Revision as of 22:00, 17 June 2008

The six basic properties of Systems_OldKiwi

Memory_OldKiwi

A system with memory has outputs that depend on previous (or future) inputs.

  • Example of a system with memory:

$ y(t) = x(t - \pi) $

  • Example of a system without memory:

$ y(t) = x(t) $

Invertibility_OldKiwi

An invertible system is one in which there is a one-to-one correlation between inputs and outputs.

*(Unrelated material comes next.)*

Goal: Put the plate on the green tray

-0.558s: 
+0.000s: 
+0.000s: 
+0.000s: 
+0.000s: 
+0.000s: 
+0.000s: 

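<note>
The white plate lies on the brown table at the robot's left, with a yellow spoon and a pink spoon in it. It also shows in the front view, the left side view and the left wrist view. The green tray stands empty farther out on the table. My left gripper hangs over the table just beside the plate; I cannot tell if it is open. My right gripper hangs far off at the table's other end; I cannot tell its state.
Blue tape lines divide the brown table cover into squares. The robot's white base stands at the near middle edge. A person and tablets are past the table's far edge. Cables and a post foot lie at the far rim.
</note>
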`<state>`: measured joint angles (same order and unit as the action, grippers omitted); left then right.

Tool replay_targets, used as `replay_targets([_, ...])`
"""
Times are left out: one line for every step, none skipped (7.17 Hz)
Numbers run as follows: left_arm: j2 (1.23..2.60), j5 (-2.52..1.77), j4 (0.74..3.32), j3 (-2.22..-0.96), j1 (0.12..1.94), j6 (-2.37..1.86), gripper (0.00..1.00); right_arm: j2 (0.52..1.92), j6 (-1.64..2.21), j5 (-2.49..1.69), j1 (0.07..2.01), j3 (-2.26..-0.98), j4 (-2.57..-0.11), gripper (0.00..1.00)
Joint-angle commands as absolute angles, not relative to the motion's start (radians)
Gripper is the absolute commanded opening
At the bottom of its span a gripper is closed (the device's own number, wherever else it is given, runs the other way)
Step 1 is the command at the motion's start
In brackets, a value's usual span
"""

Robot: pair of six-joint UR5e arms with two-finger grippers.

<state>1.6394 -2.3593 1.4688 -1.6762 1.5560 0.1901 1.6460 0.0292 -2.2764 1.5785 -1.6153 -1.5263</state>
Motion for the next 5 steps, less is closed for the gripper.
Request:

  • Example of an invertible system:

$ y(t) = x(t) $

  • Example of a non-invertible system:

$ y(t) = |x(t)| $

In the second example, both x(t) = -3 and x(t) = 3 yield the same result.

Causality_OldKiwi

A causal system has outputs that only depend on current and/or previous inputs.

  • Example of a causal system:

$ y(t) = x(t) + x(t - 1) $

  • Example of a non-causal system:

$ y(t) = x(t) + x(t + 1) $

Stability_OldKiwi

There are many types of stability, for this course, we first consider BIBO_OldKiwi (Bounded Input Bounded Output) stability.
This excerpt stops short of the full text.